Derrick | Legal Needs

When the banks were in trouble about a decade ago, there were a lot of methods that governments used. One of the methods that allow the banks to function is called quantitative easing. This helps with making sure that people can get a surety bond and taking care of everything that needs to occur so that the economy can grow.

What is quantitative easing? The long and short of it is that quantitative easing allows banks to give themselves credit, making it easier for them to get the money that they need so that people can start spending and saving without fear. This allows the whole economy to stabilize until whatever difficulty was causing issues passes and everything goes back to normal like it had been before.

Why Do Governments Use This Method? Many times, banks need to be able to give out loans in order to get revenue. Why? Because the interest rates are what give them money. If the economy isn’t doing too well, then you will notice that people are not quite as excited to take out loans.

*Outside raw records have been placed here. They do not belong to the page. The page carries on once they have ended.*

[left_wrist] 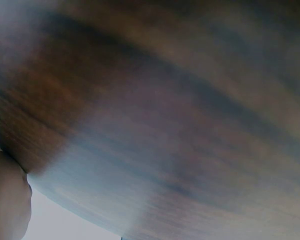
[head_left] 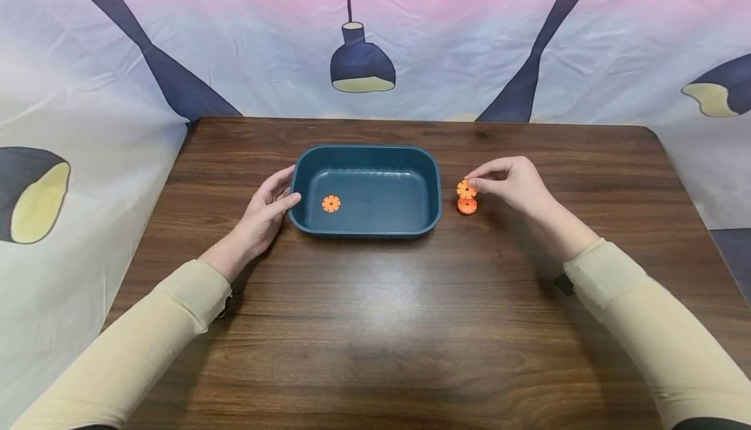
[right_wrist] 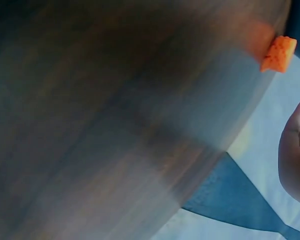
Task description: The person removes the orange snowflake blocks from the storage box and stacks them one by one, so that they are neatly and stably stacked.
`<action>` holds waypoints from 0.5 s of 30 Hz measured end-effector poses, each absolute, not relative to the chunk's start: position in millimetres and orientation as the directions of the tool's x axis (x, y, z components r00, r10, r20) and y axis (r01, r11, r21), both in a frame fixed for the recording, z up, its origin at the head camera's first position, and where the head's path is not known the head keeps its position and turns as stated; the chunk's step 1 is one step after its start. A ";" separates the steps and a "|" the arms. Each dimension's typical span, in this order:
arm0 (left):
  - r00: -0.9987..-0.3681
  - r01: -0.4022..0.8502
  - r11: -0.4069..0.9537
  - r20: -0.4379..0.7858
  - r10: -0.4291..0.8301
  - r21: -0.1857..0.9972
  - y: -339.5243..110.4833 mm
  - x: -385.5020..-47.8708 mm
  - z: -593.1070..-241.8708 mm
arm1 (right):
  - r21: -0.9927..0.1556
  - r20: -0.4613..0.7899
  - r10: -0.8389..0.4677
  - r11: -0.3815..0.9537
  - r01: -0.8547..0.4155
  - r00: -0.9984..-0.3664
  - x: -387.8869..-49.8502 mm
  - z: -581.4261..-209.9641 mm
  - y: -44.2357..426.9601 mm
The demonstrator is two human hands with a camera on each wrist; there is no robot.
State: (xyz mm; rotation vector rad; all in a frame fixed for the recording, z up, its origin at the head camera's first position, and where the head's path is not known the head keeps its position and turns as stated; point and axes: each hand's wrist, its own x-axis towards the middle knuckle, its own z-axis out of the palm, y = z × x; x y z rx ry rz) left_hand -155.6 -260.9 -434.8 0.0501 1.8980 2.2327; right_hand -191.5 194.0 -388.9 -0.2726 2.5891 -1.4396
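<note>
In the head view a dark teal plastic basin (head_left: 381, 229) stands on the wooden table. My left hand (head_left: 264, 215) grips its left wall, the thumb over the rim and the fingers outside. One flat orange notched disc (head_left: 331, 204) lies on the basin floor, left of the middle. Right of the basin, my right hand (head_left: 513, 186) pinches another orange notched disc (head_left: 466, 189) between thumb and fingertips. Just below it sits a short stack of orange discs (head_left: 467, 206). The right wrist view shows that orange stack (right_wrist: 279, 54), with part of the right hand (right_wrist: 295, 155) at the edge.
The brown wooden table (head_left: 364, 326) reaches back to a hanging cloth (head_left: 446, 45) printed with lamps. Cloth also hangs along the left and right sides. The left wrist view holds mostly tabletop (left_wrist: 140, 125) and a bit of hand (left_wrist: 7, 195).
</note>
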 end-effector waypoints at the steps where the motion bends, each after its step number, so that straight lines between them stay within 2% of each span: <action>1: -0.978 -0.135 -0.149 -0.108 0.180 0.979 -261.1 -155.5 -434.9 | -0.844 -0.064 -0.241 0.530 -0.076 -0.968 -191.8 -390.3 194.9; 7: -0.979 -0.126 -0.158 -0.096 0.182 0.979 -261.4 -155.8 -436.5 | -0.806 -0.118 -0.253 0.589 -0.056 -0.960 -192.2 -397.3 200.0; 15: -0.977 -0.144 -0.146 -0.116 0.181 0.979 -261.5 -156.0 -435.0 | -0.801 -0.136 -0.302 0.595 -0.075 -0.943 -193.2 -404.4 201.7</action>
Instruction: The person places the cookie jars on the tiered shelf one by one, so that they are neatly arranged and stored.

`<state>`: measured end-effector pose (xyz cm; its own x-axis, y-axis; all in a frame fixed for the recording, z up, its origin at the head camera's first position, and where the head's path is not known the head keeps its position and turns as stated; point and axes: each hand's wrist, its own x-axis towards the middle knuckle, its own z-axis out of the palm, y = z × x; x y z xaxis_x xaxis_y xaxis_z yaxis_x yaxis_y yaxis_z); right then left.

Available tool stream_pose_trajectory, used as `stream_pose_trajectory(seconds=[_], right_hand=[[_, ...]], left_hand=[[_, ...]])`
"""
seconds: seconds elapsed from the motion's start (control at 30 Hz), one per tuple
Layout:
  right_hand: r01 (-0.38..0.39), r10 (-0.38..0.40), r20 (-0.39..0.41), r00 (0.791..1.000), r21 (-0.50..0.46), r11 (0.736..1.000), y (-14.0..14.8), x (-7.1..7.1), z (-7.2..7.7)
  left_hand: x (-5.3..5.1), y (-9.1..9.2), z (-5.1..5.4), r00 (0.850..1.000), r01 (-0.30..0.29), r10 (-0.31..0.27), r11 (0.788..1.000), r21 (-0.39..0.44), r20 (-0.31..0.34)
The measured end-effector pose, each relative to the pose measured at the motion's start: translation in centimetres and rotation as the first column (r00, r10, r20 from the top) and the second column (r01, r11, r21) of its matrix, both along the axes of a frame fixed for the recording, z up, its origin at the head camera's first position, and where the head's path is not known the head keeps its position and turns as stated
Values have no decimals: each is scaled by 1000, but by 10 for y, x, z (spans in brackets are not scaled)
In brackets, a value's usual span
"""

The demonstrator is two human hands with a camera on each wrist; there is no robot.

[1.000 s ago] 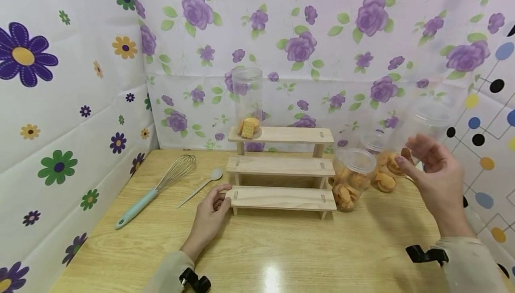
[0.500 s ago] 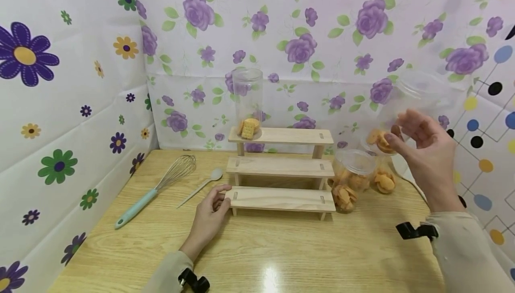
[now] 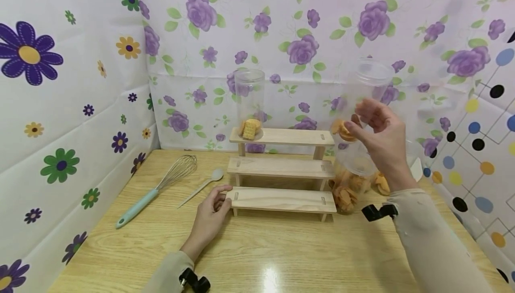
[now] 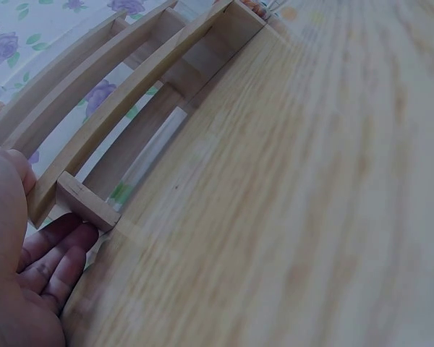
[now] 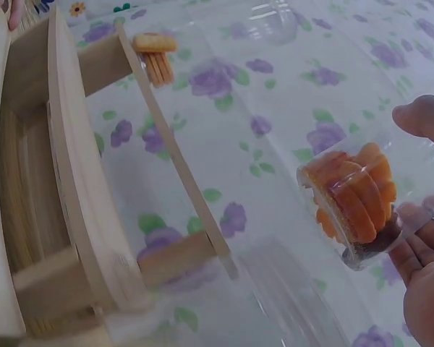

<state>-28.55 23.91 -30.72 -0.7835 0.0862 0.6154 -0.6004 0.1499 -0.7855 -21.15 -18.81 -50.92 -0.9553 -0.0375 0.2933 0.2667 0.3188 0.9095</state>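
Observation:
A three-tier wooden display shelf (image 3: 281, 199) stands in the middle of the head view. My left hand (image 3: 211, 210) holds the left end of its lowest tier, fingers bent beside the leg (image 4: 87, 202) in the left wrist view. My right hand (image 3: 384, 138) grips a clear plastic jar (image 3: 368, 82) in the air, right of the top tier. Orange-brown cookies (image 5: 354, 191) lie in the jar's bottom, with something dark among them. Another clear jar (image 3: 249, 98), with a few yellow biscuits at its base, stands on the top tier's left end.
Right of the shelf, a clear jar of curled orange snacks (image 3: 347, 192) stands on the table, with more snacks (image 3: 381, 184) behind, partly hidden by my right arm. A whisk (image 3: 154, 194) and a pale spoon (image 3: 203, 186) lie to the left. Floral cloth (image 3: 301, 51) covers the walls.
My right hand has lifted the jar from the right and carried it up and leftward, toward the shelf. The left hand has kept its place on the lowest tier.

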Motion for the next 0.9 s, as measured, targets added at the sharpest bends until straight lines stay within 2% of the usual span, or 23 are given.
stream_pose_trajectory(seconds=[0.23, 0.33, 0.57, 0.9], right_hand=[[-42, 39, 65, 997, 55, 998, -36, -13, 2], [-52, 47, 69, 996, 72, 996, -49, -18, 1], [-101, 95, 64, 993, 88, 991, -76, -33, 2], [-147, 136, 149, 979, 63, 987, -102, -53, -4]], left_hand=[[2, -1, 2, 1000, -3, 3, 1000, 5, -6], [3, 0, 2, 1000, 4, -4, 1000, 4, -9], [2, 0, 3, 1000, 12, -11, 1000, 2, -13], [1, 1, 0, 1000, 3, -3, 1000, 2, -7]])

Fewer loans mean that the bank is making less money, which makes the economy unstable and causes a variety of issues in regards to all that may be going on. So, governments want to give banks some more cash so that they can give out loans.

Why Does it Matter? If banks aren’t getting a lot of interest from loans, they can’t make money, which means that they can’t give out more loans, which ends up hurting them. So, by allowing the central bank to print money, they can help these banks out and give them just what they need to stabilize, thus allowing them to put out more loans and make some more money, which helps them to thrive as institutions.